The Ombudsman’s role and powers
- We investigate complaints about ‘maladministration’ and ‘service failure’. In this statement, I have used the word fault to refer to these. Service failure can happen when an organisation fails to provide a service as it should have done because of circumstances outside its control. We do not need to show any blame, intent, flawed policy or process, or bad faith by an organisation to say service failure (fault) has occurred. (Local Government Act 1974, sections 26(1), as amended)
- We must also consider whether any fault has had an adverse impact on the person making the complaint. I refer to this as ‘injustice’. If there has been fault which has caused significant injustice, or that could cause injustice to others in the future we may suggest a remedy. (Local Government Act 1974, sections 26(1) and 26A(1), as amended)

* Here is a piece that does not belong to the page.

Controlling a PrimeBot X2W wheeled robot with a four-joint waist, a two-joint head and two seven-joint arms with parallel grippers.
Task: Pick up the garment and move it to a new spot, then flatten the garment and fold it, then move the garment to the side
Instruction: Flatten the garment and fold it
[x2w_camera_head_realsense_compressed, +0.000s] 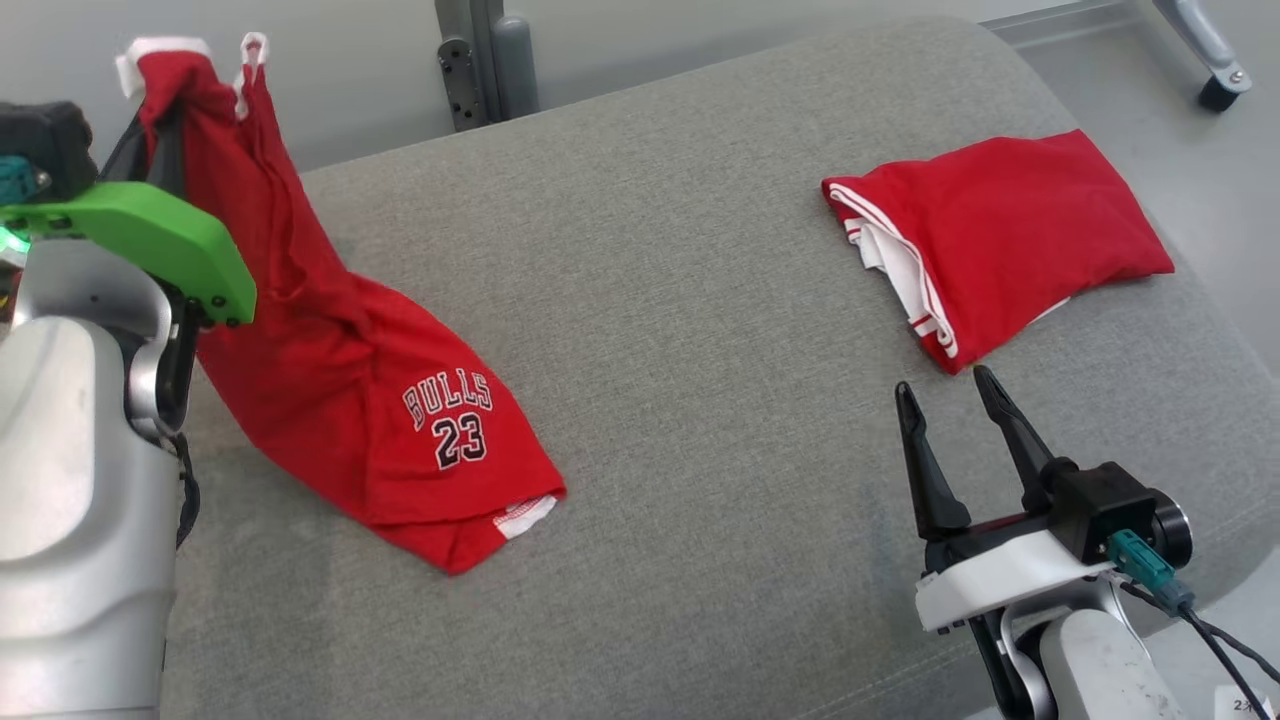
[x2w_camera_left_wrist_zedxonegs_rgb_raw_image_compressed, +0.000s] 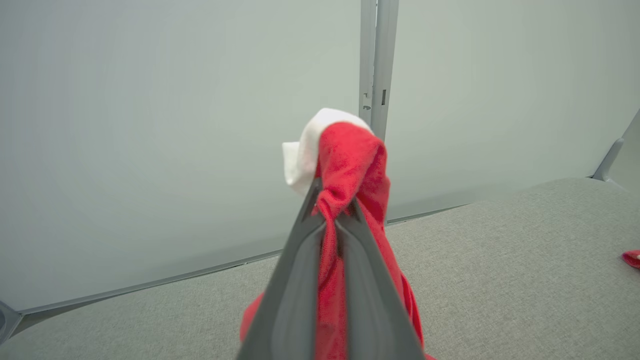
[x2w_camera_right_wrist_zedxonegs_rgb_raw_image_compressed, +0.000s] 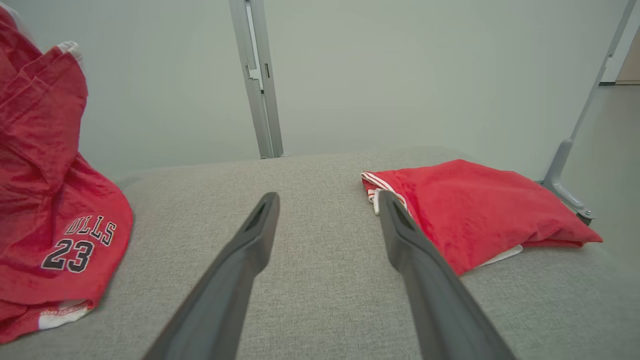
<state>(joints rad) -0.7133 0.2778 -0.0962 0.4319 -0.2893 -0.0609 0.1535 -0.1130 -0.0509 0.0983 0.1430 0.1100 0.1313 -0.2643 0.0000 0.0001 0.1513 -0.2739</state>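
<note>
Left gripper (x2w_camera_left_wrist_zedxonegs_rgb_raw_image_compressed: 332, 210) pinches the red Bulls garment (x2w_camera_head_realsense_compressed: 380, 400) above a grey cushion (x2w_camera_head_realsense_compressed: 680, 300), pale wall (x2w_camera_left_wrist_zedxonegs_rgb_raw_image_compressed: 150, 125) behind. My right gripper (x2w_camera_head_realsense_compressed: 945, 385) is wide open.

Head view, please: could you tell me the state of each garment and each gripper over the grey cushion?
Red Bulls 23 jersey: unfolded, top end held up, lower end resting on the grey padded surface.
Folded red garment with white trim: folded, lying flat, not held.
Left gripper: shut on the jersey's top end.
Right gripper: open, empty, close to the folded garment.
</note>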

- We cannot investigate late complaints unless we decide there are good reasons. Late complaints are when someone takes more than 12 months to complain to us about something a Council has done. (Local Government Act 1974, sections 26B and 34D, as amended)
- When considering complaints, we make findings based on the balance of probabilities. This means that we look at the available relevant evidence and decide what was more likely to have happened.

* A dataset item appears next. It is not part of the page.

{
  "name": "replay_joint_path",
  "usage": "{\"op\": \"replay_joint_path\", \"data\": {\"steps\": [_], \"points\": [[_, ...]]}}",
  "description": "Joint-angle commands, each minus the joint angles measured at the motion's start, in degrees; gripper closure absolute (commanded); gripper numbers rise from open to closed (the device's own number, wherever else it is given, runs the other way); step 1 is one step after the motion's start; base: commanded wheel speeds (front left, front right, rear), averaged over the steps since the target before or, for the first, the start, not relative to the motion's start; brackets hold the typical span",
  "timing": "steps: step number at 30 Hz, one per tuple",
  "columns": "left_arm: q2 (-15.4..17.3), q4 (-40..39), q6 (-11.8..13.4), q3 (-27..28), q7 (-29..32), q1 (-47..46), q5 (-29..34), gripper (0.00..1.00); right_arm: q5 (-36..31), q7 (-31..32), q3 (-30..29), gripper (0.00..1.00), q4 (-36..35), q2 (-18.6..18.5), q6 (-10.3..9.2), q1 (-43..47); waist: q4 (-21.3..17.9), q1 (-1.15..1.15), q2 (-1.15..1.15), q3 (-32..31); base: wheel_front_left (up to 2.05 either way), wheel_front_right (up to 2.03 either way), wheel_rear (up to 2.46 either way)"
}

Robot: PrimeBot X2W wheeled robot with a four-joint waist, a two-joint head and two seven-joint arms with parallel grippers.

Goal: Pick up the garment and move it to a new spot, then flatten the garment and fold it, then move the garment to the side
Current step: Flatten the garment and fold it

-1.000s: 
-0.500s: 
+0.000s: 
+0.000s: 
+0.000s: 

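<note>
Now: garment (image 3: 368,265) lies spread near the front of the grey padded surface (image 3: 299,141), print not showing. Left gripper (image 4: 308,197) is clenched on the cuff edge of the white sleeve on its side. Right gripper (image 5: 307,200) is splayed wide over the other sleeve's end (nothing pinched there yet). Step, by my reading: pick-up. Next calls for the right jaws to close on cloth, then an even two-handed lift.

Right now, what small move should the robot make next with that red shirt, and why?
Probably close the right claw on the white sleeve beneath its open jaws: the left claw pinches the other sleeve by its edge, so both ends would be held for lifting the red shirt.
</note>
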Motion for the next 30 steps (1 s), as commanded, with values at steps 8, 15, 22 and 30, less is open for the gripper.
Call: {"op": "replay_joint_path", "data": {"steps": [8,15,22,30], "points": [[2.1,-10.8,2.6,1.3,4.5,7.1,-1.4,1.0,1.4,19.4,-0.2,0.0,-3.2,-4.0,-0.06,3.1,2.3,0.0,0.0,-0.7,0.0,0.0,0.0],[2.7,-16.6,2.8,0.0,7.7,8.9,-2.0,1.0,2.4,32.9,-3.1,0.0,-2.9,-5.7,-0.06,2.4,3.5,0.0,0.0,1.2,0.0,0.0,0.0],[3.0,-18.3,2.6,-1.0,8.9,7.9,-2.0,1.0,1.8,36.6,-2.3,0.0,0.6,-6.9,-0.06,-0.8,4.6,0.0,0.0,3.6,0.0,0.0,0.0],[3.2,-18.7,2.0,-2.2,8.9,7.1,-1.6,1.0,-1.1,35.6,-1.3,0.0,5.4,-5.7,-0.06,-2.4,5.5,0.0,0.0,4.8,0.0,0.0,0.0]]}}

- If we are satisfied with an organisation’s actions or proposed actions, we can complete our investigation and issue a decision statement. (Local Government Act 1974, section 30(1B) and 34H(i), as amended)
What I have and have not investigated.
- I have not investigated the period during which Mr X was street homeless in April-May 2023. He has not raised this as a specific complaint, but if he did we would consider it to be late. We cannot investigate late complaints unless we decide there are good reasons.
- The starting point of my investigation is when the Council provided Mr X with interim accommodation in mid-May 2023.
How I considered this complaint
- I discussed Mr X’s complaint with him.
- I considered evidence provided by Mr X and the Council as well as relevant law, policy and guidance.
- Mr X and the Council had an opportunity to comment on my draft decision and I considered their comments before making a final decision.
What I found
Relevant legislation, guidance and policy
Legislation and statutory guidance
- Part 7 of the Housing Act 1996 and the Homelessness Code of Guidance for Local Authorities set out councils’ powers and duties to people who are homeless or threatened with homelessness.
Assessments and Personal Housing Plans
- Councils must complete an assessment if they are satisfied an applicant is homeless or threatened with homelessness. The Code of Guidance says, rather than advise the applicant to return when homelessness is more imminent, the housing authority may wish to accept a prevention duty and begin to take reasonable steps to prevent homelessness. Councils must notify the applicant of the assessment. Councils should work with applicants to identify practical and reasonable steps for the council and the applicant to take to help the applicant keep or secure suitable accommodation. These steps should be tailored to the household, and follow from the findings of the assessment, and must be provided to the applicant in writing as their personalised housing plan. (Housing Act 1996, section 189A and Homelessness Code of Guidance paragraphs 11.6 and 11.18)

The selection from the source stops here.